Background: Nusinersen is the first drug for precise targeted therapy of spinal muscular atrophy, a rare disease that occurs in one of 10,000 to 20,000 live births. Therefore, thorough and comprehensive reports on the safety of nusinersen in large, real-world populations are necessary. This study aimed to mine the adverse event (AE) signals related to nusinersen through the Food and Drug Administration Adverse Event Reporting System (FAERS) database.

Methods: We extracted reports of AEs with nusinersen as the primary suspect from FAERS between December 2016 and March 2023. Reporting odds ratio (ROR) and Bayesian confidence propagation neural network (BCPNN) were used for AE signal detection.
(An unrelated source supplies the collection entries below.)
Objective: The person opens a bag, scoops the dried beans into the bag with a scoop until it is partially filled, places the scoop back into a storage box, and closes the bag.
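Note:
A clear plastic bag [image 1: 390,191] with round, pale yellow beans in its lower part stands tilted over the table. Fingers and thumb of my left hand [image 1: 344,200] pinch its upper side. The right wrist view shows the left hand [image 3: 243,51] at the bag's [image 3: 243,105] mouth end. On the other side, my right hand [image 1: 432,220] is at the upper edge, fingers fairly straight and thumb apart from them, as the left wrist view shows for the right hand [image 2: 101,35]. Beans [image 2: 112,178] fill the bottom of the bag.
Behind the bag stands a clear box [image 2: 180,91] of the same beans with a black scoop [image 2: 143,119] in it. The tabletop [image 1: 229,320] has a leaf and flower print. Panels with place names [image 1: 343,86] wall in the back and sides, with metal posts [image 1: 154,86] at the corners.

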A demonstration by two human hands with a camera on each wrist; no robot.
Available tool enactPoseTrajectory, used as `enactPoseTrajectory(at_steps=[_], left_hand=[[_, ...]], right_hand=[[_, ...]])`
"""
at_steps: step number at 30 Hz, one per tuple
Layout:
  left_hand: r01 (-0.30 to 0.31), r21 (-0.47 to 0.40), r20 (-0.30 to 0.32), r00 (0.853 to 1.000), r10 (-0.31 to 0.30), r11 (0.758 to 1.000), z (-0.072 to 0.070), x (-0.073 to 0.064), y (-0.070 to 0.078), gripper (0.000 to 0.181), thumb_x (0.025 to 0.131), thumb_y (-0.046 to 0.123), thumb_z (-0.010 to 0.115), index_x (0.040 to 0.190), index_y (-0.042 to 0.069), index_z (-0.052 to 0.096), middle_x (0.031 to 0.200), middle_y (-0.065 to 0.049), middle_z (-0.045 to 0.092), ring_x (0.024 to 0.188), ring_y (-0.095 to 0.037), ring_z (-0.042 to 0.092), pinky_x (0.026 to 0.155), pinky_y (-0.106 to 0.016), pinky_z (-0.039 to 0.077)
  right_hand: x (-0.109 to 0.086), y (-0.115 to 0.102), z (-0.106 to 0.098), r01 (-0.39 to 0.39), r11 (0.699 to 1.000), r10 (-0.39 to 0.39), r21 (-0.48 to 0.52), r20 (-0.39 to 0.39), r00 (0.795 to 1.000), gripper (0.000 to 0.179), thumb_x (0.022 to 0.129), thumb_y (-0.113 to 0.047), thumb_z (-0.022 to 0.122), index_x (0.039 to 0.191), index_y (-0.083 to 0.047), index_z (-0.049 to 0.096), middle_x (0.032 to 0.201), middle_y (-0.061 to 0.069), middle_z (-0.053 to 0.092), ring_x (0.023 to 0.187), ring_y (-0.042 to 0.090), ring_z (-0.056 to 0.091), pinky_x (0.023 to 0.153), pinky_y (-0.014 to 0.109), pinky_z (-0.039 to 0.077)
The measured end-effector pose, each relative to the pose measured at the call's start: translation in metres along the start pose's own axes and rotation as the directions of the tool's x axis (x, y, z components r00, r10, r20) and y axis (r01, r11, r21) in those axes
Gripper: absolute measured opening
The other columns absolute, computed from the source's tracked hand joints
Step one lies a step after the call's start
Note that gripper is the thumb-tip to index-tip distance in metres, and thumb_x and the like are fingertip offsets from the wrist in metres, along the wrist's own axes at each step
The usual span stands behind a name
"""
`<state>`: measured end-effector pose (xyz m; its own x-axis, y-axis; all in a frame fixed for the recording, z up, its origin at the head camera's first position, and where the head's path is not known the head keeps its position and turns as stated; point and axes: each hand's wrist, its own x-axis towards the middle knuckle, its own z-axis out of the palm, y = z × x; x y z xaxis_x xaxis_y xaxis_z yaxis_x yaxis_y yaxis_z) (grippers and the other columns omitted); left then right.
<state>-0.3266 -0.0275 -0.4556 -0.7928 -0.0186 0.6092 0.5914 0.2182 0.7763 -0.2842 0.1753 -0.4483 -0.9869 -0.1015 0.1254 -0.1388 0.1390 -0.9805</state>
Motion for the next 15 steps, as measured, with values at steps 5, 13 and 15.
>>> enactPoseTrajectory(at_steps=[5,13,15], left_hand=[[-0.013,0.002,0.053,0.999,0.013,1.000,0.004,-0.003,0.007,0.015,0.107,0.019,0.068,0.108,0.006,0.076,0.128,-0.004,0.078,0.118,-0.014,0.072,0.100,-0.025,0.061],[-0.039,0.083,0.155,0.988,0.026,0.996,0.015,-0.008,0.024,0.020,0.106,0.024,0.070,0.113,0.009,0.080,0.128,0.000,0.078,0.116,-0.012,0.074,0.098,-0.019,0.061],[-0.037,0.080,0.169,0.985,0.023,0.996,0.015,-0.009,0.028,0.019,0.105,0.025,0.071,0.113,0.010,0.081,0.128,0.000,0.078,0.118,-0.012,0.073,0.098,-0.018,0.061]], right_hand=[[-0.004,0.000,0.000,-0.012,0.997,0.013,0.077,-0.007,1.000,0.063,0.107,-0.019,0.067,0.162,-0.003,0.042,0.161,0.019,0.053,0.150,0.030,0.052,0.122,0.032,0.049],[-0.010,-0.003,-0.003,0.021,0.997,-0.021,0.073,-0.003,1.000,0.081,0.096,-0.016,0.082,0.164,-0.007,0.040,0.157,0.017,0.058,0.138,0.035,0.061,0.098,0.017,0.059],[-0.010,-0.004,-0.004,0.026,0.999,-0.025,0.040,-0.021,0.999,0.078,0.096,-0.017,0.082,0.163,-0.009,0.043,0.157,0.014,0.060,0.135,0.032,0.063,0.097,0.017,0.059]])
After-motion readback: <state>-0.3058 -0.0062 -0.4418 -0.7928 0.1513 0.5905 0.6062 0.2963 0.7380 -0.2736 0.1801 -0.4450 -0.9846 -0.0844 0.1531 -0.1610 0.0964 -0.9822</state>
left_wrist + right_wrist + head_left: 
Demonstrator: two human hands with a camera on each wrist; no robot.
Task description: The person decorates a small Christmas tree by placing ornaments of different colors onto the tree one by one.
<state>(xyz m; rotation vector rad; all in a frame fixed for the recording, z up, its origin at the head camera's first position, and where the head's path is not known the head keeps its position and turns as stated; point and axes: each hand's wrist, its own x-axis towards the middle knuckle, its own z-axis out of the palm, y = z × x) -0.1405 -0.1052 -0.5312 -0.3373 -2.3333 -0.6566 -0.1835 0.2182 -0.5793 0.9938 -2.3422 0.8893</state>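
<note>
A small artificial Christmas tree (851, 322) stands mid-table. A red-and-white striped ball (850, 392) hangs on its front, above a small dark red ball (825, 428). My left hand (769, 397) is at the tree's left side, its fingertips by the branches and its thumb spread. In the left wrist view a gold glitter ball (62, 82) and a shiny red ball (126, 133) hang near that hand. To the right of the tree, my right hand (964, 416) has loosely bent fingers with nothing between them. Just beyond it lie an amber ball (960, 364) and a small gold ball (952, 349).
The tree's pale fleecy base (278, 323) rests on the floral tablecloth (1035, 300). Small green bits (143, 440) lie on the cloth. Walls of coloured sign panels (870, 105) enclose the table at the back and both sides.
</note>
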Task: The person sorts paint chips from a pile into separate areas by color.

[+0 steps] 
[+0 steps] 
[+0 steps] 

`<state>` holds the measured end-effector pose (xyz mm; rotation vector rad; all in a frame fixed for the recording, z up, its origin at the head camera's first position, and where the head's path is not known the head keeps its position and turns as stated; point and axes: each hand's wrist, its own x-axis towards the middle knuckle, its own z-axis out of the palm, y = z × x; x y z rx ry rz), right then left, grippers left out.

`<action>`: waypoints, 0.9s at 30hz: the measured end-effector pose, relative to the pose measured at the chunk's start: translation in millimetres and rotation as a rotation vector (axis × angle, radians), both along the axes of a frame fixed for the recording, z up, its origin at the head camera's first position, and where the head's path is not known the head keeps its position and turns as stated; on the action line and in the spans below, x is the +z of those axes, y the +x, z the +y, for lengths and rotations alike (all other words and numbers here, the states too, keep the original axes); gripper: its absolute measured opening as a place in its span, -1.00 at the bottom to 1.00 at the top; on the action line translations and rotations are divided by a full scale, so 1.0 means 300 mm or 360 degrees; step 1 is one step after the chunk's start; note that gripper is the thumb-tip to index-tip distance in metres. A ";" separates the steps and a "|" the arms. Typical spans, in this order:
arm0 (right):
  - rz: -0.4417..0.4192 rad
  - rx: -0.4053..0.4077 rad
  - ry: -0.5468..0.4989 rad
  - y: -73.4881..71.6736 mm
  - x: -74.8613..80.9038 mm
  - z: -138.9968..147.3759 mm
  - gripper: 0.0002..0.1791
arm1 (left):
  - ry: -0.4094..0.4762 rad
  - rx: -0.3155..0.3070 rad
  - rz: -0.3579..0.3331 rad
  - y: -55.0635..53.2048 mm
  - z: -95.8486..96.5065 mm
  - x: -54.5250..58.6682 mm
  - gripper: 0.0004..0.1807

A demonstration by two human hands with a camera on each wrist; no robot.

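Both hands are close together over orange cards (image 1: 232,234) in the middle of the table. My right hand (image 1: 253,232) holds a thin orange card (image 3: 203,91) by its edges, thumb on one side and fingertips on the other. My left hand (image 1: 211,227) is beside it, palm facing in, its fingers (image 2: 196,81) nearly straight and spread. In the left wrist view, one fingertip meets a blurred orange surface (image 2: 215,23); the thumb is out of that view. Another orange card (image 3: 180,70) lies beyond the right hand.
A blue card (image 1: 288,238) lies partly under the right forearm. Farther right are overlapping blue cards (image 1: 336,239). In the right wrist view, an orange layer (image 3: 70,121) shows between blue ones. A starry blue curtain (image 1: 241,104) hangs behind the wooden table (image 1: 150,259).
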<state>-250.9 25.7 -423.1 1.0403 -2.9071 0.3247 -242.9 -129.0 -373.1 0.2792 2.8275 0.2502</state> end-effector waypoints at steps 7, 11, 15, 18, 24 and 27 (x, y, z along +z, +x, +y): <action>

Results: We extracted a total of 4807 suspected AE cases with nusinersen as the primary suspect from the FAERS database. Among them, 106 positive signals were obtained using the ROR and BCPNN. The highest frequency reported systemic organ class was general disorders and administration site conditions. Common clinical AEs of nusinersen were detected in the FAERS database, such as pneumonia, vomiting, back pain, headache, pyrexia, and post-lumbar puncture syndrome. In addition, we identified potential unexpected serious AEs through disproportionality analysis, including sepsis, seizure, epilepsy, brain injury, cardiorespiratory arrest, and cardiac arrest.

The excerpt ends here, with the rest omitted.